Il n’empêche : l’esprit de Tchekhov est totalement présent ! On retrouve
l’atmosphère de fin de règne et d’oisiveté qui caractérise tant de ses œuvres, la
description clinique de personnages englués dans leurs contradictions et sans
volonté réelle de s’en sortir.
Le choix de mise en scène qui consiste à faire parfois chanter sur fond de
guitare électrique, clavier et batterie – des dialogues tandis que les comédiens les
miment a pour résultat d’entretenir un rythme soutenu. Le style du texte est
direct, le jeu en parfaite adéquation avec cette donnée, les personnages tous
parfaitement incarnés. Et cette pièce est excellente tant pour actualiser le
contexte décrit par l’auteur ne vivons pas, nous aussi, une période de transition
? que pour faire connaître Tchekhov aux plus jeunes. Attention, le délai des
représentations est court...
Pierre François
17 mars 2012
"Les Coups de cœur de Myrtha"
PLATONOV MAIS... d'après Platonov de Tchekhov.
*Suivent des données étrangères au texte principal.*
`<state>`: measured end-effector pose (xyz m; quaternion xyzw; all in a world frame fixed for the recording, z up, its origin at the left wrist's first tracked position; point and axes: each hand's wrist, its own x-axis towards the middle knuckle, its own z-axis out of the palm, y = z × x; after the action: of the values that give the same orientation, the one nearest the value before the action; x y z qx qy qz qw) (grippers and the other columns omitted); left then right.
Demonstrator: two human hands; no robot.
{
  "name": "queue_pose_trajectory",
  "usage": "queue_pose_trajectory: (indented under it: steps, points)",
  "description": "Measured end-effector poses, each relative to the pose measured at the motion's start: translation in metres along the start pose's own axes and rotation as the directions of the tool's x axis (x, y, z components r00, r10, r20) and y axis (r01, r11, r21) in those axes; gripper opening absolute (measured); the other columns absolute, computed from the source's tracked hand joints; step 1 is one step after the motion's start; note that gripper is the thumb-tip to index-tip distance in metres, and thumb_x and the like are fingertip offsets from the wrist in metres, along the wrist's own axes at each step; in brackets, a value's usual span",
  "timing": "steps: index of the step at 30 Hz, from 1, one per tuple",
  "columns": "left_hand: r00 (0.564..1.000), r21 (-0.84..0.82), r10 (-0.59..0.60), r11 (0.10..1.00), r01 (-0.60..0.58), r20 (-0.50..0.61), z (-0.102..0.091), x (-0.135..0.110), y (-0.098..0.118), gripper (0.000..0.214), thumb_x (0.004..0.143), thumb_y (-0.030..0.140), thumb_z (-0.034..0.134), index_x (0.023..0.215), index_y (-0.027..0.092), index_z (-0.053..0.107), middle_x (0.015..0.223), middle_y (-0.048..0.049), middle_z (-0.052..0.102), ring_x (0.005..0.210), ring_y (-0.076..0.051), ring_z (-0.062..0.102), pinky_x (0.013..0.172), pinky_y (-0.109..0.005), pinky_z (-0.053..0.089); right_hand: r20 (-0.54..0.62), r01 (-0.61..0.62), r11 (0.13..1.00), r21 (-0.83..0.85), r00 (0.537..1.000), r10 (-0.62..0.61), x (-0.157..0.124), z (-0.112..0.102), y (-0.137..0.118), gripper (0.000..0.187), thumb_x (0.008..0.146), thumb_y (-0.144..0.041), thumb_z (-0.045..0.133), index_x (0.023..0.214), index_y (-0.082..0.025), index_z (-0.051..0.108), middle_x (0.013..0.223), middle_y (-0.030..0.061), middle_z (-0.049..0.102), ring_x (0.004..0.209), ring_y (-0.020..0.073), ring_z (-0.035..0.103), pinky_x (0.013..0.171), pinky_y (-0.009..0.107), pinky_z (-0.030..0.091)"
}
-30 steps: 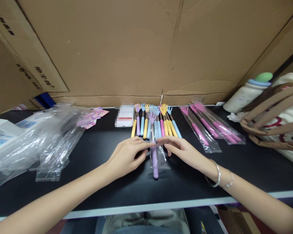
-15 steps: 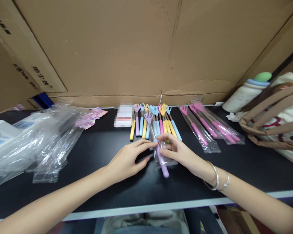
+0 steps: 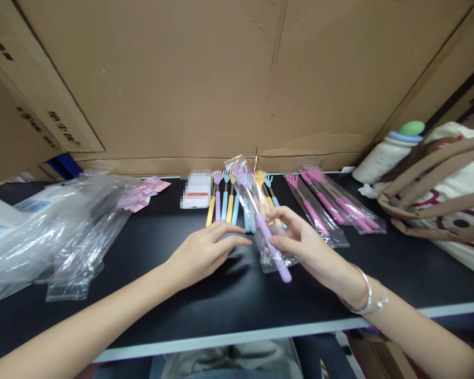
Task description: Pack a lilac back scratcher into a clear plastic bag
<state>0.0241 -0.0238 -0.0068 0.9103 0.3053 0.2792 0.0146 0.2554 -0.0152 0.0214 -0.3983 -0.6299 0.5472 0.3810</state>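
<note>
A purple back scratcher [image 3: 272, 246] in a clear plastic sleeve is held by my right hand [image 3: 296, 231], its thumb and fingers pinched on the handle and sleeve. The scratcher slants, claw end away from me and handle end near me. To its left, my left hand [image 3: 205, 248] hovers low with fingers stretched out, touching nothing I can make out. Behind both hands lies a row of unwrapped back scratchers [image 3: 224, 202] in yellow, purple and blue, partly hidden by the held one.
Bagged pink back scratchers [image 3: 332, 202] lie to the right, near a white bottle [image 3: 385, 158] and a cloth bag [image 3: 450, 195]. At left are clear plastic sleeves [image 3: 75, 242] and pink printed cards [image 3: 144, 192]. A phone-like blurred item [image 3: 196, 190] lies by the row. Cardboard [image 3: 181, 79] stands behind.
My right hand has lifted the sleeved purple back scratcher and shifted it slightly right. My left hand has come away from it, a little to the left.
</note>
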Motion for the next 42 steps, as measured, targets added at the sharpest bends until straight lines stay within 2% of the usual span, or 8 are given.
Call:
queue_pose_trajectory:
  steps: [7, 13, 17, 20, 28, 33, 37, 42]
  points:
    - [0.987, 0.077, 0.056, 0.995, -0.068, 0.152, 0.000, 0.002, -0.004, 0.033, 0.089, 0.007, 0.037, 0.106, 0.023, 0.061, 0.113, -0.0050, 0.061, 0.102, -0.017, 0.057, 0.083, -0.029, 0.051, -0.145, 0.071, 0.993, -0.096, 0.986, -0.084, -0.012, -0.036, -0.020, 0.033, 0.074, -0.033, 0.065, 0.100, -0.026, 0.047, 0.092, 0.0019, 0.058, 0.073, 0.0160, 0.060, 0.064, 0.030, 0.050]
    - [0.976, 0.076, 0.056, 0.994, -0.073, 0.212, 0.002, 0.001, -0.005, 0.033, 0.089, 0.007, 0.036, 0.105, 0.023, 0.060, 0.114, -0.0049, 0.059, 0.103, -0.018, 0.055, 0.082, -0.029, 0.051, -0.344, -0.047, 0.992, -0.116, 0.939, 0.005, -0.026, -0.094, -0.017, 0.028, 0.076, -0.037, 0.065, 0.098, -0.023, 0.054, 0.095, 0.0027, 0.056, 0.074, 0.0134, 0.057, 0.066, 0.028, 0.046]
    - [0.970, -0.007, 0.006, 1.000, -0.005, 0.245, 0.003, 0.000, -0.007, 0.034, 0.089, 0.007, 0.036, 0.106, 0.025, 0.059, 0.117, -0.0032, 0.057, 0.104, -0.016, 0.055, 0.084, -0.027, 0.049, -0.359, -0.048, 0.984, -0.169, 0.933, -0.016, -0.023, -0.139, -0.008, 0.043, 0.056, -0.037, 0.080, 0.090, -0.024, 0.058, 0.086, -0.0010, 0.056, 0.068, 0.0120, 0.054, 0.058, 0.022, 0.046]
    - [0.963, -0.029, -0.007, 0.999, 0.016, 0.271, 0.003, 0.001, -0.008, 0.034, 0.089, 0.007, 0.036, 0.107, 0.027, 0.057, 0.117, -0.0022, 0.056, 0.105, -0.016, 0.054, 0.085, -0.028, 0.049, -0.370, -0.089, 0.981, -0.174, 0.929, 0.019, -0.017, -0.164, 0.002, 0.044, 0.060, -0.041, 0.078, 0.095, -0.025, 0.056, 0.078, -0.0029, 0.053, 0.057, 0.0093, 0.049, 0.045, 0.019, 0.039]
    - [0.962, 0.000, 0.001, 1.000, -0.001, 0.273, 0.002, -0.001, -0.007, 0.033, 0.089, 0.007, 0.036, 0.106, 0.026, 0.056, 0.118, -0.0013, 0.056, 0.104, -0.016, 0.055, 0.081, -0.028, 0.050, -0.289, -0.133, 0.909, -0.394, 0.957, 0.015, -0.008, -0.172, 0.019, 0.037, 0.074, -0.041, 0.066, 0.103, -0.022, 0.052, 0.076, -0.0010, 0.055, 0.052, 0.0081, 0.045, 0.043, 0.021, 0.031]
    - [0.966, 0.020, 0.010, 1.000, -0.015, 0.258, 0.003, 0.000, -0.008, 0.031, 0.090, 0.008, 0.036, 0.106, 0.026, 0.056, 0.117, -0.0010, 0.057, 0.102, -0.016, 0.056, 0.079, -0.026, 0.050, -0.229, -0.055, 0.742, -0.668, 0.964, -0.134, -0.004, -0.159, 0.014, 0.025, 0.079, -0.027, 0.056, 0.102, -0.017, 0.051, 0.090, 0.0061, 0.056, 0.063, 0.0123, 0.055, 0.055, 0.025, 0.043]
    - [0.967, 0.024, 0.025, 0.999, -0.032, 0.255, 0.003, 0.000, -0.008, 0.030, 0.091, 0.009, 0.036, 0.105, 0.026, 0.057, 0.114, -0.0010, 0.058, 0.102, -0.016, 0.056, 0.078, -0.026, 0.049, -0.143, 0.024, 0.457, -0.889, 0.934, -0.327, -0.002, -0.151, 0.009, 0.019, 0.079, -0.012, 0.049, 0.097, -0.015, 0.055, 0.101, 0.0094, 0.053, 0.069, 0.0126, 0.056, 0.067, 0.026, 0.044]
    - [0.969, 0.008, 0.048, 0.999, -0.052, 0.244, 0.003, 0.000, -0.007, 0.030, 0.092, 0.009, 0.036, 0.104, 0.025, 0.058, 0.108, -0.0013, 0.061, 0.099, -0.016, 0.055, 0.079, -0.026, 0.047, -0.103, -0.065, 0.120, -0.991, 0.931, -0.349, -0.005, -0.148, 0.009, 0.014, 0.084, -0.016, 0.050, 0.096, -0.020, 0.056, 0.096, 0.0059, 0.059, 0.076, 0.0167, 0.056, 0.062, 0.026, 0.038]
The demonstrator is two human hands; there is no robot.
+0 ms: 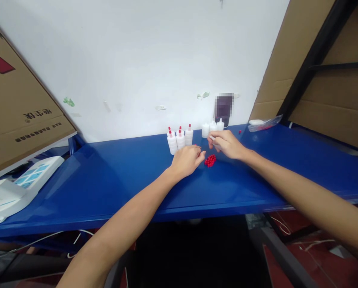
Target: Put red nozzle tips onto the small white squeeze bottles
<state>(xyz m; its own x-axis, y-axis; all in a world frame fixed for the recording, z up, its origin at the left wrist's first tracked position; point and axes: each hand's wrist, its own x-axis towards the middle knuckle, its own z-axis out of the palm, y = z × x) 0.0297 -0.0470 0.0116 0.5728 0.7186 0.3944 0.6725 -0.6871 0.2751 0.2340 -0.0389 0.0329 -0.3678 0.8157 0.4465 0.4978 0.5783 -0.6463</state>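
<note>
My right hand (227,145) is closed around a white spouted piece (212,138), mostly hidden by the fingers; it looks like a nozzle bottle. Just left of it, my left hand (186,161) is held with curled fingers and the thumb stretched out. A speck of red shows at its fingertips, but what they hold, if anything, is hidden. Between and below the hands lies a pile of small red caps (210,161) on the blue table (121,176). Behind my left hand stand several white bottles with red tips (172,143). White bottles without red tips (205,130) stand behind my right hand.
A dark, blurred-out object (223,120) leans at the white wall. To its right lie a single red cap (240,132) and a clear plastic bag (266,124). A white device with blue panels (31,180) sits at the left end. Cardboard (23,92) flanks the table.
</note>
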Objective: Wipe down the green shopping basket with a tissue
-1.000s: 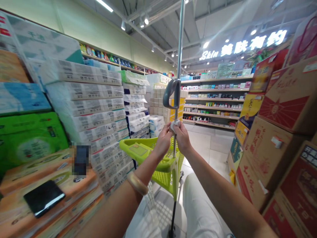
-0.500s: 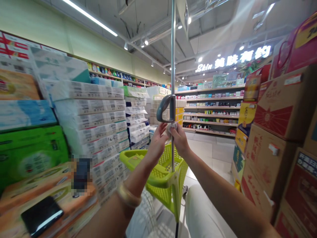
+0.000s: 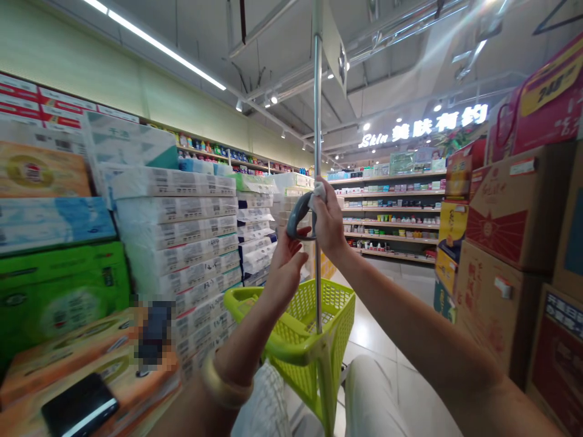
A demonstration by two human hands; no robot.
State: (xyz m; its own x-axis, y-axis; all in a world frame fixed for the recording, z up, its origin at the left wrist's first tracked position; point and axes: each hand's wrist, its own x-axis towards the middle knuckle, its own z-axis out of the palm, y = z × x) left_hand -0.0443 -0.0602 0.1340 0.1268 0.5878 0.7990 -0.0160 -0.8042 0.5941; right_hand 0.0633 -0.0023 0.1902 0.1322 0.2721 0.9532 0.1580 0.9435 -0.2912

Mise en scène: Alexis Armengol.
Etonnante adaptation jouée par sept jeunes comédiens dont certains
également musiciens, qui interprètent ce texte électrique, d'une vitalité
époustouflante.
Jeu des comédiens impeccable soutenu par une musique et des
chants excellents.
Une mise en scène tonique qui voile plus que jamais l'esprit de
révolte du jeune Tchekhov.
Pièce écrite à 18 ans!
A ne pas manquer! Jusqu'au 15 Avril.